DATA TO USE:
****

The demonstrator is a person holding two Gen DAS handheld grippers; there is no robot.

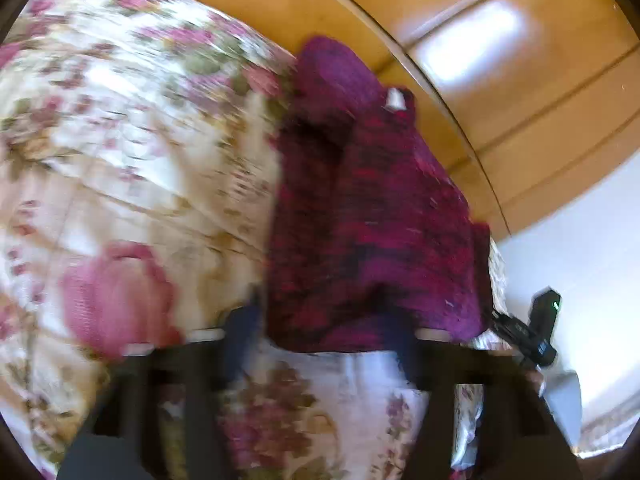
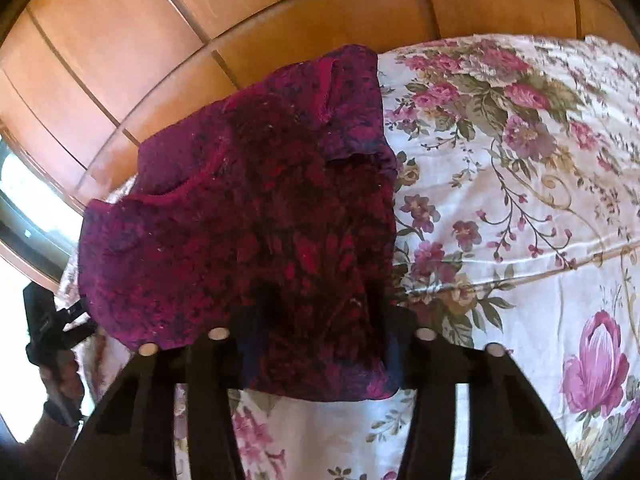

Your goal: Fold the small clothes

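Observation:
A small magenta and dark-red patterned garment (image 1: 372, 216) lies on the floral bedsheet (image 1: 120, 140), near the bed's edge by the wooden panels. It has a white label near its far end. My left gripper (image 1: 324, 332) is open, its fingers either side of the garment's near edge; the view is blurred. In the right wrist view the same garment (image 2: 260, 216) lies partly folded over itself. My right gripper (image 2: 320, 340) is open, its dark fingers spread either side of the garment's near edge. The other gripper (image 2: 44, 332) shows at the far left.
Orange wooden panels (image 2: 200, 40) stand behind the bed. The floral sheet (image 2: 520, 200) spreads wide to the right in the right wrist view. A white wall (image 1: 580, 260) lies beyond the bed's edge, and the right gripper's body (image 1: 536, 328) shows there.

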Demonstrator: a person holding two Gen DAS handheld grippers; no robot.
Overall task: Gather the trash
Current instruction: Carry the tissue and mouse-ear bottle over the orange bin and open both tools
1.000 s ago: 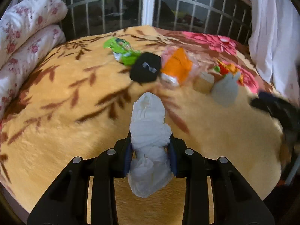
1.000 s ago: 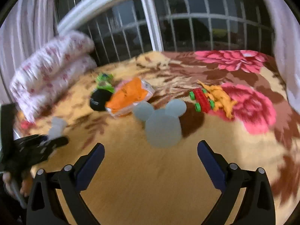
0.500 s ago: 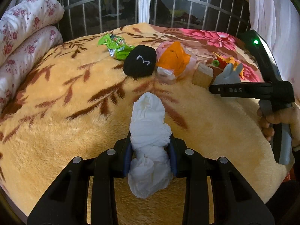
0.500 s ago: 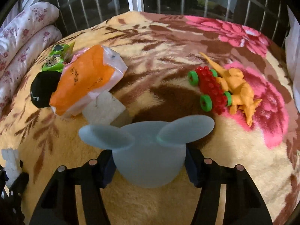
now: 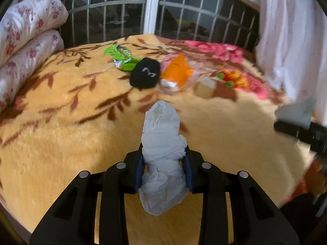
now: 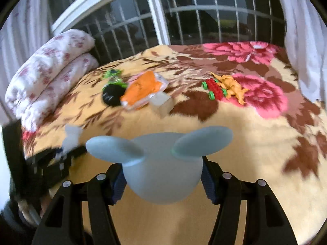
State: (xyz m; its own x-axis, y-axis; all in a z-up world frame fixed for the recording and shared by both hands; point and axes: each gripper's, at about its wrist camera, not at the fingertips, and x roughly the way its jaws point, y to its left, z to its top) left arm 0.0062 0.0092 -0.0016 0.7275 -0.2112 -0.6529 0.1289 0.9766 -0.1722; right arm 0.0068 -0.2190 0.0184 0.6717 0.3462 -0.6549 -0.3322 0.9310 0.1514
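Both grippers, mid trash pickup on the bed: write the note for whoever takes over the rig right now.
Left gripper: shut on a crumpled white tissue.
Right gripper: shut on a pale blue eared object, jaws just closed around it.
On the blanket: green wrapper, black pouch, orange packet, small beige block, red toy car, orange dinosaur.
Done: two items picked up.
Left: bin them, then probably the wrapper and packet.

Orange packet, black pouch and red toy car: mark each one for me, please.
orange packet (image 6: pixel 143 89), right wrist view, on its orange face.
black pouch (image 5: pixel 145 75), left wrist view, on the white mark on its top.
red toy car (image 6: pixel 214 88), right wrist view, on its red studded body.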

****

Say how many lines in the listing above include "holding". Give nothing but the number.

SOLUTION BELOW:
2